__What you are asked to do__
Every record below, from first to last: print it exactly as shown.

__Data shown__
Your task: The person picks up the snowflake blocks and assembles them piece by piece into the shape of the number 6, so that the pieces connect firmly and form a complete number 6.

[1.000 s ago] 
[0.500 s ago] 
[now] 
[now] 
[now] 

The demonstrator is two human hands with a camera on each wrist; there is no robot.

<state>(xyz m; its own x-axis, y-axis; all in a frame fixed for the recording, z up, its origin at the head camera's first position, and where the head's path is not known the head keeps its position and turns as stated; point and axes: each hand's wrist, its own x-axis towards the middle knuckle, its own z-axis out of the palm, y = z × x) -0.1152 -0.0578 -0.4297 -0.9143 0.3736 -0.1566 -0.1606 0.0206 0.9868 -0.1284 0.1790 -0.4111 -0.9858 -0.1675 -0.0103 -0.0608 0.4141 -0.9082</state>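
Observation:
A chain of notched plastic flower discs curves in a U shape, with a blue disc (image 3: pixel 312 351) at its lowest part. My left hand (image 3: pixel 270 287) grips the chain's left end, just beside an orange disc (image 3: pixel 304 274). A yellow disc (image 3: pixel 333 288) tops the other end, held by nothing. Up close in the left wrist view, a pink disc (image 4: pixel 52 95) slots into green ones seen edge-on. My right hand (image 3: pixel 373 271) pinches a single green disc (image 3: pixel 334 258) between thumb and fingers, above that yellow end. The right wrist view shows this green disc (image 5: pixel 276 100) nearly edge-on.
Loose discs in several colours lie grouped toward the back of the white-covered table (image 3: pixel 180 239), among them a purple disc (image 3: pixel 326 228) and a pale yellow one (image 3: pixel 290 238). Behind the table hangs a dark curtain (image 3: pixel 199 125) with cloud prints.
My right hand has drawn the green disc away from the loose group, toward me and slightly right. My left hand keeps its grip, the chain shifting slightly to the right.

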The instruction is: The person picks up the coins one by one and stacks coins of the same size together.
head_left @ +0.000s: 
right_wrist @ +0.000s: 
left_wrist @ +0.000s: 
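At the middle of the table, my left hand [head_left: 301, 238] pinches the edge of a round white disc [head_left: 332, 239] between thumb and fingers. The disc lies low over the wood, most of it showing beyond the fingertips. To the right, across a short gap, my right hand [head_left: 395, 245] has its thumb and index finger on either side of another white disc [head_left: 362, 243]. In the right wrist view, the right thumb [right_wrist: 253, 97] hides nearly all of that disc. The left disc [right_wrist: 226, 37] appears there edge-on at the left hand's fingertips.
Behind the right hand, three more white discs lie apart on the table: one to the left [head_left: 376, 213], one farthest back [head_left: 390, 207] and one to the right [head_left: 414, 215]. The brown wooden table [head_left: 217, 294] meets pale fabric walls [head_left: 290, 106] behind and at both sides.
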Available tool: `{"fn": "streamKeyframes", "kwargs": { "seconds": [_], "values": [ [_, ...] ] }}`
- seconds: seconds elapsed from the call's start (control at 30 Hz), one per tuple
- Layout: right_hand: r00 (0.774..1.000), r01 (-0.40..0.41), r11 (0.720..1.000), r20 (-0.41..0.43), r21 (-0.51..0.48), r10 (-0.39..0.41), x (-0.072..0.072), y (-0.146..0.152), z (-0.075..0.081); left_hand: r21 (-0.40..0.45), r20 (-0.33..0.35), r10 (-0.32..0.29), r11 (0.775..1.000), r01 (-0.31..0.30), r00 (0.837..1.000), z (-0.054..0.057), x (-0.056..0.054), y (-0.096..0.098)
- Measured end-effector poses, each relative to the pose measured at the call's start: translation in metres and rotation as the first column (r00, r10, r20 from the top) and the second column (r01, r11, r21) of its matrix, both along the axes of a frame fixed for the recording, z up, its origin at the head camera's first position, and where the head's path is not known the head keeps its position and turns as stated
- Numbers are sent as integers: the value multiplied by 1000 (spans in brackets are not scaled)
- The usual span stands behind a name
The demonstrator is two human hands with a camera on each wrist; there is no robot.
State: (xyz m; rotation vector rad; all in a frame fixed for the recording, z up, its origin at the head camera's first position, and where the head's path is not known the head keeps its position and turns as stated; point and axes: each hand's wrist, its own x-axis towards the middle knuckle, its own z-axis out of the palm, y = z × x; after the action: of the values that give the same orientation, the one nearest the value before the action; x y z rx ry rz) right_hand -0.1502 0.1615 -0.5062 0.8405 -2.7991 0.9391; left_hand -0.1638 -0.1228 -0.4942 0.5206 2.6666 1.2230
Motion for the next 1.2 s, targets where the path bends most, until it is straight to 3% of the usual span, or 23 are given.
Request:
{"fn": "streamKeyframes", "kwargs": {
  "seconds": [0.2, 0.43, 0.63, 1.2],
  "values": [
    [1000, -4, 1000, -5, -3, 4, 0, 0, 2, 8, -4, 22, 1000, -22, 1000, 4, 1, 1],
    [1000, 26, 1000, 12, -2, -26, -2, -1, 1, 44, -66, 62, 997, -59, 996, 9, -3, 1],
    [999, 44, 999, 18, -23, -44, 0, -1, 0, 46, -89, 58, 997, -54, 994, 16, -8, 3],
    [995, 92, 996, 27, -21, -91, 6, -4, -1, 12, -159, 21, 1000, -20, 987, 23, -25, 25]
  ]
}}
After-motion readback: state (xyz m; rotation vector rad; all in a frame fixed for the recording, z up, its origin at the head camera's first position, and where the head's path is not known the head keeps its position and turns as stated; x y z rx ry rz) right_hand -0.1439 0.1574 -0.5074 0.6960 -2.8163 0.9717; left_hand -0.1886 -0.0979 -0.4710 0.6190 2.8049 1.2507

__Answer to this exercise__
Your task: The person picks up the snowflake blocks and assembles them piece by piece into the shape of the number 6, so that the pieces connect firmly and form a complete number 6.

[1.000 s ago] 
[0.500 s ago] 
[now] 
[now] 
[now] 

The demonstrator is two human hands with a camera on each wrist; there is no robot.

<state>(xyz m; its own x-axis, y-axis; all in a frame fixed for the recording, z up, its origin at the head camera's first position, and where the head's path is not known the head keeps its position and turns as stated; point and axes: each hand's wrist, its own x-axis towards the middle knuckle, its own z-axis out of the palm, y = z × x) -0.1152 -0.0578 -0.4297 -0.9143 0.3736 -0.1566 -0.1606 0.0206 0.9868 -0.1284 0.1790 -0.4111 -0.9858 -0.1675 -0.0103 -0.0608 0.4141 -0.9082</state>
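Observation:
A chain of notched plastic flower discs curves in a U shape, with a blue disc (image 3: pixel 312 351) at its lowest part. My left hand (image 3: pixel 270 287) grips the chain's left end, just beside an orange disc (image 3: pixel 304 274). A yellow disc (image 3: pixel 333 288) tops the other end, held by nothing. Up close in the left wrist view, a pink disc (image 4: pixel 52 95) slots into green ones seen edge-on. My right hand (image 3: pixel 373 271) pinches a single green disc (image 3: pixel 334 258) between thumb and fingers, above that yellow end. The right wrist view shows this green disc (image 5: pixel 276 100) nearly edge-on.
Loose discs in several colours lie grouped toward the back of the white-covered table (image 3: pixel 180 239), among them a purple disc (image 3: pixel 326 228) and a pale yellow one (image 3: pixel 290 238). Behind the table hangs a dark curtain (image 3: pixel 199 125) with cloud prints.
My right hand has drawn the green disc away from the loose group, toward me and slightly right. My left hand keeps its grip, the chain shifting slightly to the right.
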
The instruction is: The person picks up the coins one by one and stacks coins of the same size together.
head_left @ +0.000s: 
right_wrist @ +0.000s: 
left_wrist @ +0.000s: 
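At the middle of the table, my left hand [head_left: 301, 238] pinches the edge of a round white disc [head_left: 332, 239] between thumb and fingers. The disc lies low over the wood, most of it showing beyond the fingertips. To the right, across a short gap, my right hand [head_left: 395, 245] has its thumb and index finger on either side of another white disc [head_left: 362, 243]. In the right wrist view, the right thumb [right_wrist: 253, 97] hides nearly all of that disc. The left disc [right_wrist: 226, 37] appears there edge-on at the left hand's fingertips.
Behind the right hand, three more white discs lie apart on the table: one to the left [head_left: 376, 213], one farthest back [head_left: 390, 207] and one to the right [head_left: 414, 215]. The brown wooden table [head_left: 217, 294] meets pale fabric walls [head_left: 290, 106] behind and at both sides.
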Available tool: `{"fn": "streamKeyframes", "kwargs": { "seconds": [_], "values": [ [_, ...] ] }}`
- seconds: seconds elapsed from the call's start (control at 30 Hz), one per tuple
- Layout: right_hand: r00 (0.774..1.000), r01 (-0.40..0.41), r11 (0.720..1.000), r20 (-0.41..0.43), r21 (-0.51..0.48), r10 (-0.39..0.41), x (-0.072..0.072), y (-0.146..0.152), z (-0.075..0.081); left_hand: r21 (-0.40..0.45), r20 (-0.33..0.35), r10 (-0.32..0.29), r11 (0.775..1.000), r01 (-0.31..0.30), r00 (0.837..1.000), z (-0.054..0.057), x (-0.056..0.054), y (-0.096..0.098)
- Measured end-effector poses, each relative to the pose measured at the call's start: translation in metres and rotation as the first column (r00, r10, r20 from the top) and the second column (r01, r11, r21) of its matrix, both along the axes of a frame fixed for the recording, z up, its origin at the head camera's first position, and where the head's path is not known the head keeps its position and turns as stated
- Numbers are sent as integers: the value multiplied by 1000 (spans in brackets are not scaled)
- The usual span stands behind a name
The demonstrator is two human hands with a camera on each wrist; there is no robot.
State: (xyz m; rotation vector rad; all in a frame fixed for the recording, z up, its origin at the head camera's first position, and where the head's path is not known the head keeps its position and turns as stated; point and axes: each hand's wrist, its own x-axis towards the middle knuckle, its own z-axis out of the palm, y = z × x; after the action: of the values that give the same orientation, the one nearest the value before the action; x y z rx ry rz) right_hand -0.1502 0.1615 -0.5062 0.8405 -2.7991 0.9391; left_hand -0.1638 -0.1228 -0.4942 0.5206 2.6666 1.2230
Motion for the next 1.2 s, targets where the path bends most, until it is straight to 3% of the usual span, or 23 are given.
Request:
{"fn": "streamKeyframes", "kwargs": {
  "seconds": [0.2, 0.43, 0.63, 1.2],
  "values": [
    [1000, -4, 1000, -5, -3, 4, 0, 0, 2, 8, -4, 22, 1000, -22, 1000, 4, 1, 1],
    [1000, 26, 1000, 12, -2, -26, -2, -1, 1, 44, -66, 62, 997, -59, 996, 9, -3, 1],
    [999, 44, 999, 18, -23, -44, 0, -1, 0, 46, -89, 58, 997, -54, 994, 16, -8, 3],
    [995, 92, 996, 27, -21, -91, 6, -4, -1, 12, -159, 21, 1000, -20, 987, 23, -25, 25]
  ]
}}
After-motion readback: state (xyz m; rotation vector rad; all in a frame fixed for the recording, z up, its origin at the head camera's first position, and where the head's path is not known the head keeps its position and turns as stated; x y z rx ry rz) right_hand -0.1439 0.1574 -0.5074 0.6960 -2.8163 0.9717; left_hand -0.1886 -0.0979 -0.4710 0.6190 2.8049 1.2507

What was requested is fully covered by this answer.